# Overige rubrieken > Stellingen >  Stelling van de maand: Goed dat zorginstelling mantelzorg verplicht

## Leontien

> Een verpleeg- en verzorgingsorganisatie in Gouda gaat mantelzorg 'moreel verplichten' op alle zestien locaties. Vier uur per maand moet familie komen helpen, meldt Trouw maandag.


AD.nl

Vind jij het kunnen dat een zorginstelling familie mantelzorg kan verplichten? Of heb je er een andere mening over?

Geef hieronder je mening!

----------


## olgacolje

> AD.nl
> 
> Vind jij het kunnen dat een zorginstelling familie mantelzorg kan verplichten? Of heb je er een andere mening over?
> 
> Geef hieronder je mening!


Helemaal niet mee eens ! Dergelijke verplichtingen zijn sowieso niet aanvaardbaar. Als je onenigheid in de familie wilt creeren moet je hiermee beginnen ! Ik ben zelf mantelzorger, maar dat was wel vrijwillig.

----------


## Raimun

"" Verplichten !! "" ... voelt soms nogal moeilijk aan ..
"" Moreel verplichten ""...gaat natuurlijk nog "n stapje verder .. je geweten tot de orde roepen !!..
...kan in bepaalde omstandigheden voor veel wrevel zorgen !! 

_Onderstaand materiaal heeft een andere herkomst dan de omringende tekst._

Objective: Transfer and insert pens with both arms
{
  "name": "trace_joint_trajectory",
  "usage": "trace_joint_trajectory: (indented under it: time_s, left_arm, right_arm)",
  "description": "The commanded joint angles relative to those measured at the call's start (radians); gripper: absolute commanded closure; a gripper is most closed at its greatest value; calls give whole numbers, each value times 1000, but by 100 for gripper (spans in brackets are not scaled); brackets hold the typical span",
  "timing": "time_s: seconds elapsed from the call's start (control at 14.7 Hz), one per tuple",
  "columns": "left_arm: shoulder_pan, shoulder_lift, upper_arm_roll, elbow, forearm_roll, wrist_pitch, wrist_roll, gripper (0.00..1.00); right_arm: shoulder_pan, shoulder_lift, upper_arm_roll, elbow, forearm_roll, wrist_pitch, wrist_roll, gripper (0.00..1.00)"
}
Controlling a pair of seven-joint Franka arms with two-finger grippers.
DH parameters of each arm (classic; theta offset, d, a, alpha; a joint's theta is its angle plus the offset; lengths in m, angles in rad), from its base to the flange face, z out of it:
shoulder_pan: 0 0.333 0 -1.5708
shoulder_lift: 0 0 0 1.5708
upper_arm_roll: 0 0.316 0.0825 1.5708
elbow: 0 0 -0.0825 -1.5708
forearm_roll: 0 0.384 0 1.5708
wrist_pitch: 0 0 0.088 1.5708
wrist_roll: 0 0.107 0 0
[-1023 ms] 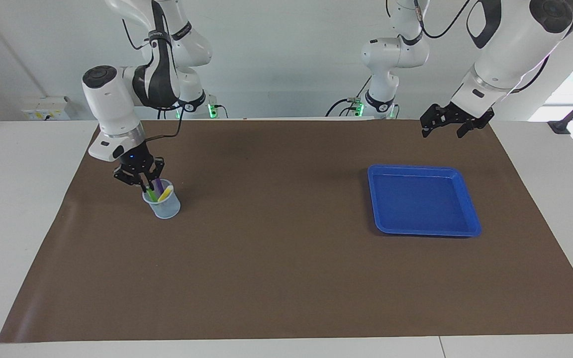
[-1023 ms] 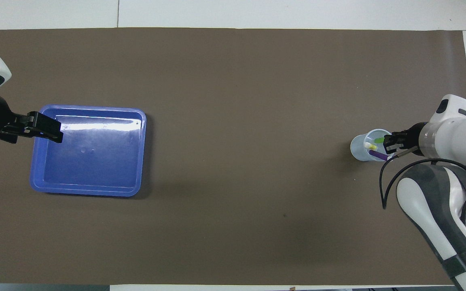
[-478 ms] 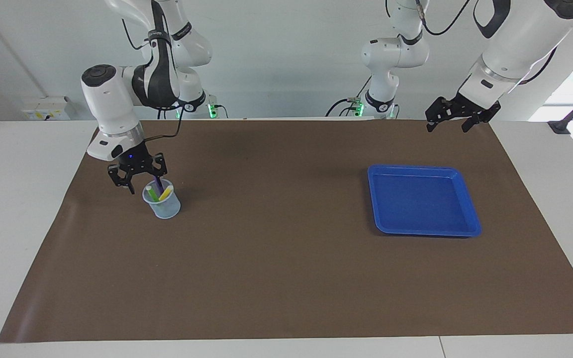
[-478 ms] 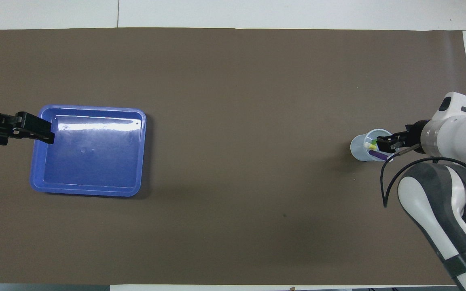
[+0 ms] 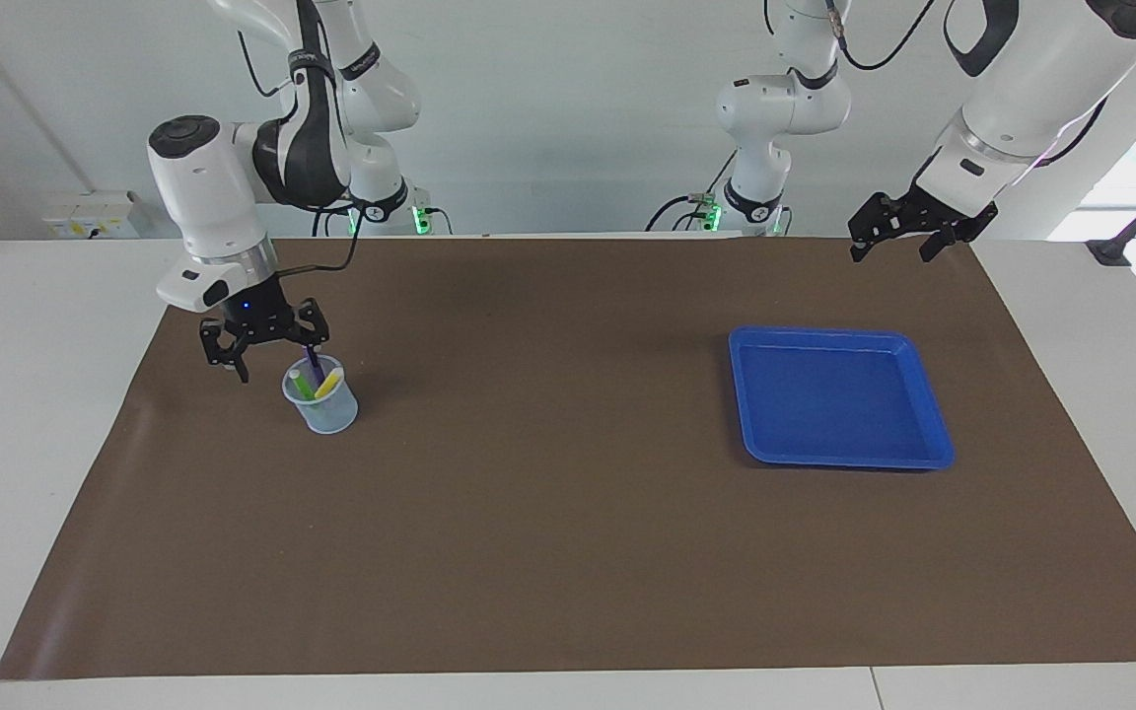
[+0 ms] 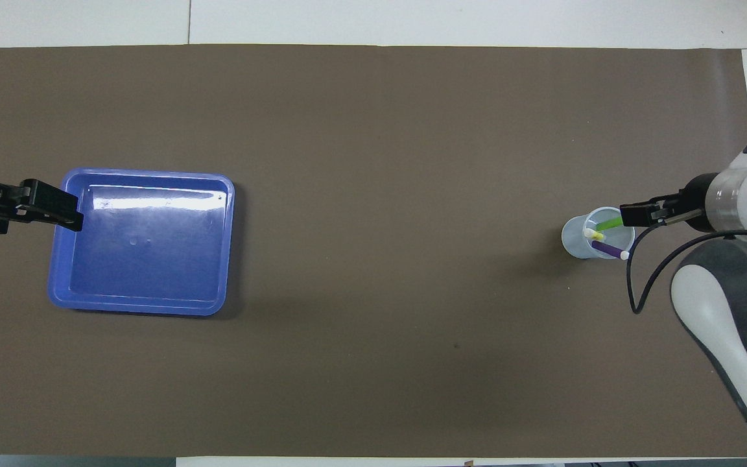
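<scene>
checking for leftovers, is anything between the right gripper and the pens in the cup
Nothing visible. The right gripper hangs open just above the clear cup, toward the robots' edge of it. The green pen, yellow pen and purple pen stand in it, tops uncovered. The blue tray holds nothing.

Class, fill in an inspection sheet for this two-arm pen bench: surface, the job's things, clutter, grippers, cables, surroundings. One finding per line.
Surface: brown mat on a white table.
Job's things: green pen, yellow pen and purple pen stand in the clear cup; blue tray holds nothing.
Clutter: nothing seen.
Grippers: right gripper open, beside the cup's rim, holding nothing; left gripper open, waiting, raised at the left arm's end of the mat.
Cables: black cable loops at the right wrist.
Surroundings: two smaller arms, pale wall.
</scene>
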Motion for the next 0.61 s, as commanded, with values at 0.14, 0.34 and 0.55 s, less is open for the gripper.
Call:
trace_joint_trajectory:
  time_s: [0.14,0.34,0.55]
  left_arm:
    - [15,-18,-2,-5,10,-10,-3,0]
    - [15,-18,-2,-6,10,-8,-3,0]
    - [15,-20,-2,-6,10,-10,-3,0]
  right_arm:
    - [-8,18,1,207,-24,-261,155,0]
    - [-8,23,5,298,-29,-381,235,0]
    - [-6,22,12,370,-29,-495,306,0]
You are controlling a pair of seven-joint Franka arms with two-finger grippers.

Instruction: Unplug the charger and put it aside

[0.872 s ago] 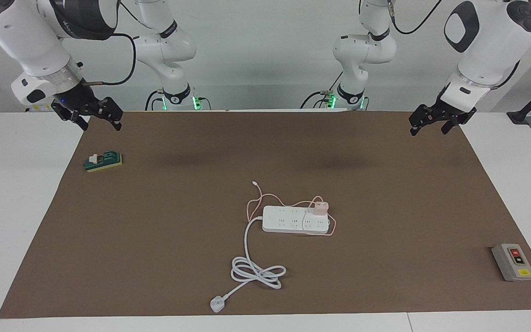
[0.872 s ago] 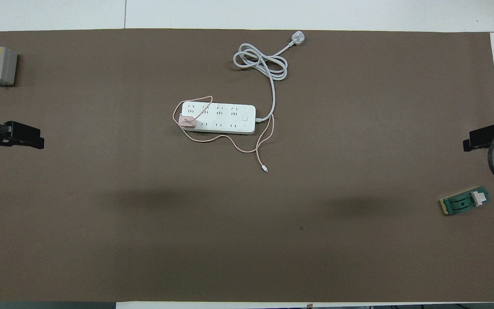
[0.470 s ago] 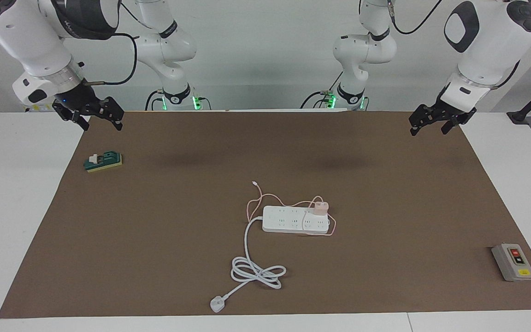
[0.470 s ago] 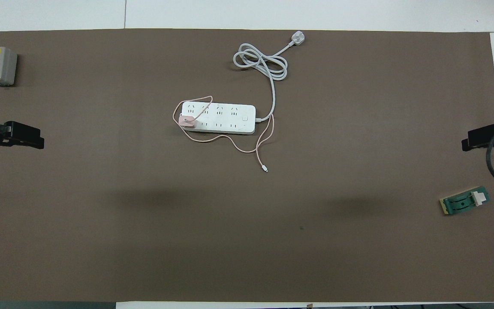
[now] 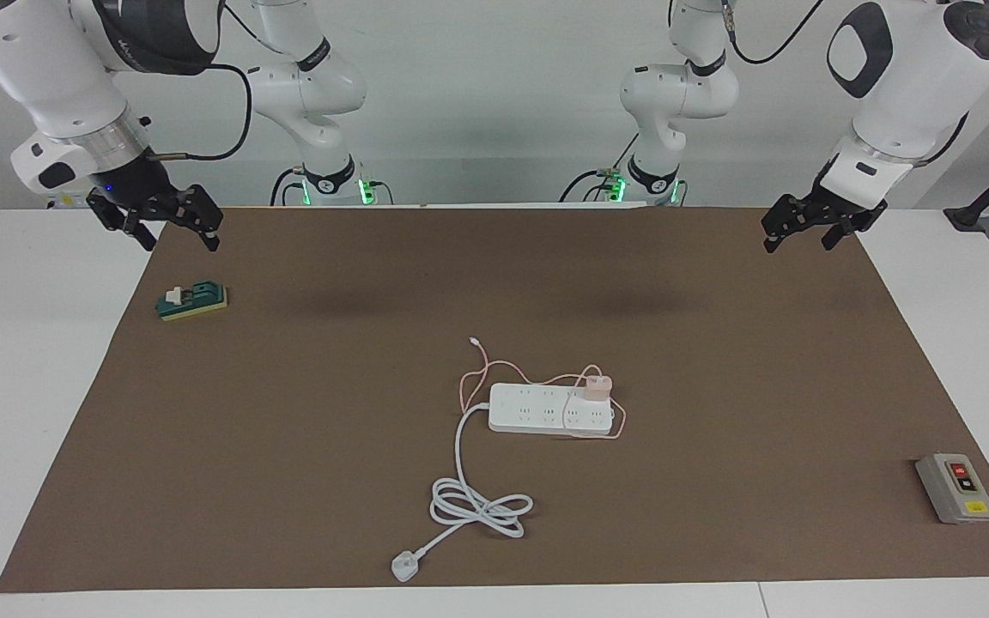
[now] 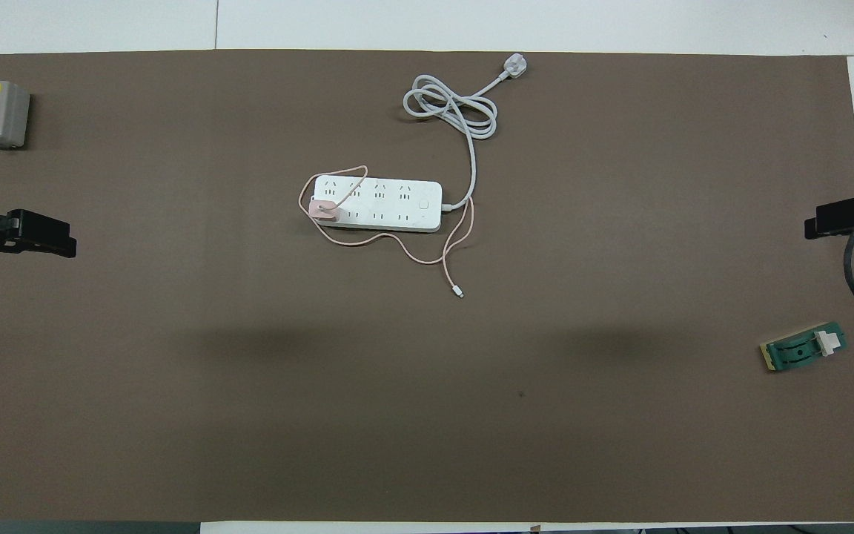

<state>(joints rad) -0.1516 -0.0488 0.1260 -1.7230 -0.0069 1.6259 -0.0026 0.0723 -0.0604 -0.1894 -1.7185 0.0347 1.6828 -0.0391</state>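
Facing view, right gripper (image 5: 172, 232): shifted slightly toward its table end, fingers spread, empty.
Left gripper (image 5: 799, 232): unmoved, spread, empty.
Charger (image 5: 595, 386): still plugged in.

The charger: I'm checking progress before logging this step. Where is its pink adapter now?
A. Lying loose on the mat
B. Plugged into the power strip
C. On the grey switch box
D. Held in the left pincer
B: the charger stands in the power strip at its end toward the left arm.
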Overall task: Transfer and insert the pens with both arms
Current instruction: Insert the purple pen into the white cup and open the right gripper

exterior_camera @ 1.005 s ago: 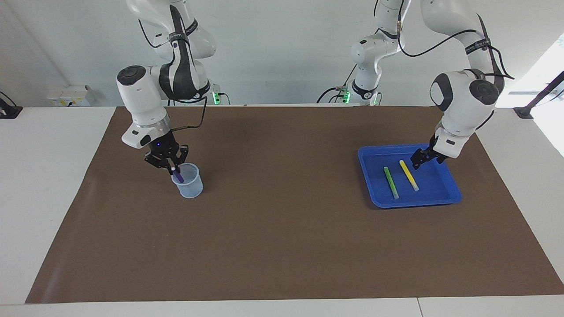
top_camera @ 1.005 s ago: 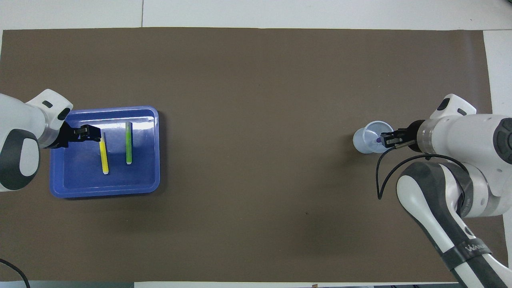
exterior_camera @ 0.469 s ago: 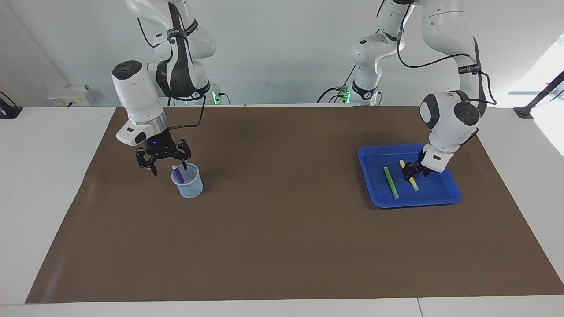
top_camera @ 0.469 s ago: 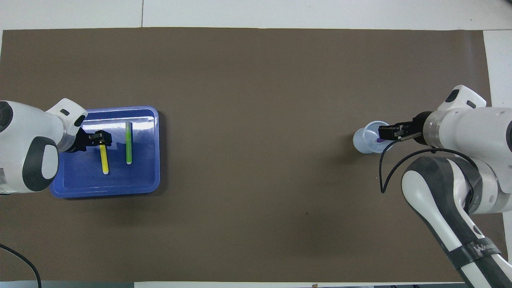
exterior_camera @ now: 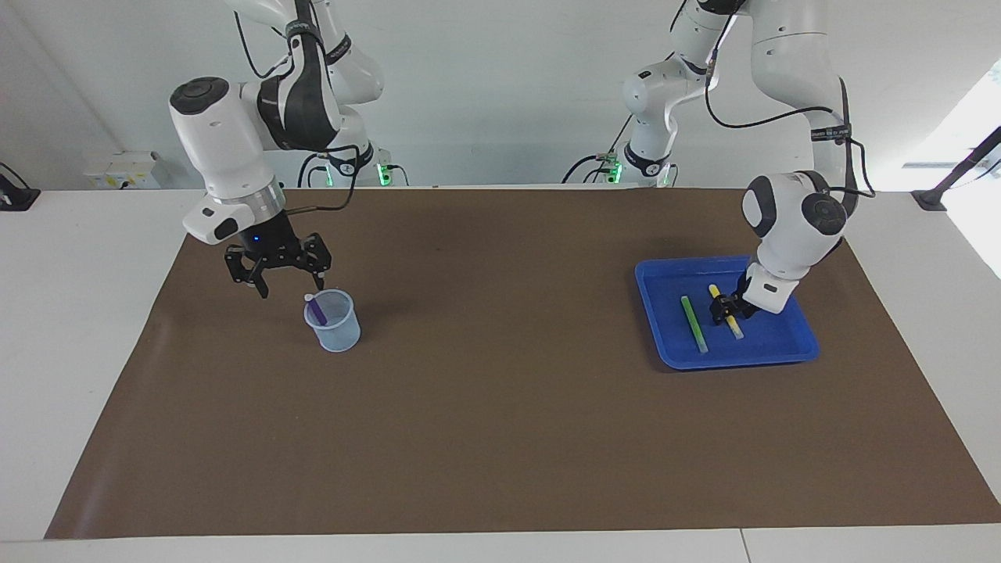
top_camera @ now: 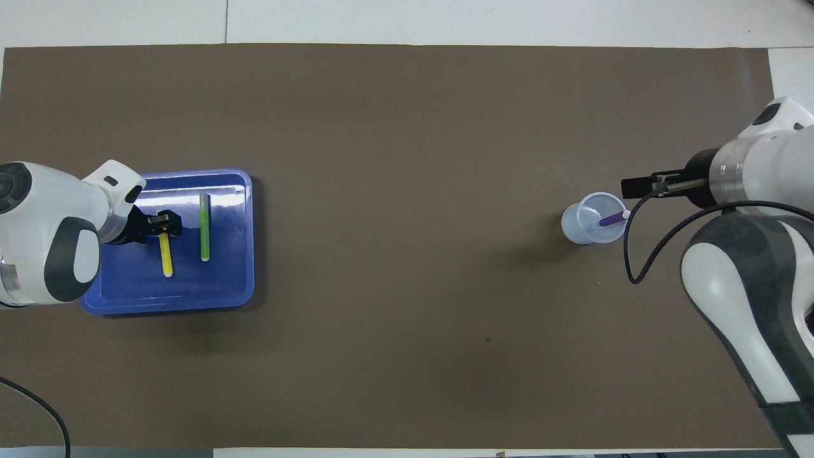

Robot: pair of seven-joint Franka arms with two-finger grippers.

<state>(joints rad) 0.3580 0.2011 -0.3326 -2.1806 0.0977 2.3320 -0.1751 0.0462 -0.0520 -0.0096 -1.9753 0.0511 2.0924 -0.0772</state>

Toch vind ik dit idee nog niet zo slecht ..
Meestal gebeurt het al spontaan ... daarbij 4 uren per maand !!..
wie kan die niet aan 'n elementaire menselijke opdracht besteden ??

----------


## Jeanne24

Vroeger was het heel normaal dat we voor elkaar zorgden en zelfs bij elkaar inwoonden.
In de zg ontwikkelingslanden is dat nog steeds heel normaal, en dat is dan meer uit vanzelfsprekende medemenselijkheid en liefde dan voortkomend uit een morele verplichting.
We zijn zover afgedwaald van het ervoor elkaar willen zijn.
Geen tijd, druk-druk, ik moet dat gedoe niet want het allemaal maar lastig, enz.
Bezwaren-bezwaren-bezwaren...ze worden zo gemakkelijk uit de mouw geschud.
Dit op zichzelf gericht zijn, zijn de gevolgen van wat we vooruitgang noemen........Tja.......
Ik ben het duidelijk helemaal eens met de stelling omdat dit de weg terug kan betekenen naar betrokkenheid met elkaar.
Degenen die het er niet mee eens zijn doen er goed aan weer met hun hart te denken!

----------


## spond

Het is een schande dat ze dat willen verplichten! Laten we eerst eens beginnen met het salaris wat deze topbestuurder verdient, meer dan 2ton heeft deze jeroen van den oever geïncasseerd in 2012.
Het moet toch niet zo zijn dat de bestuurders meer verdienen dan het personeel op de werkvloer! De vvd doet hier niets aan! Die houdt blijkbaar de hand boven het hoofd van deze vriendjes.
Marktwerking in de zorg we zijn er goed mee maar niet heus. Mijn stem gaat volgende keer naar de sp die zetten medemenselijkheid voorop!

----------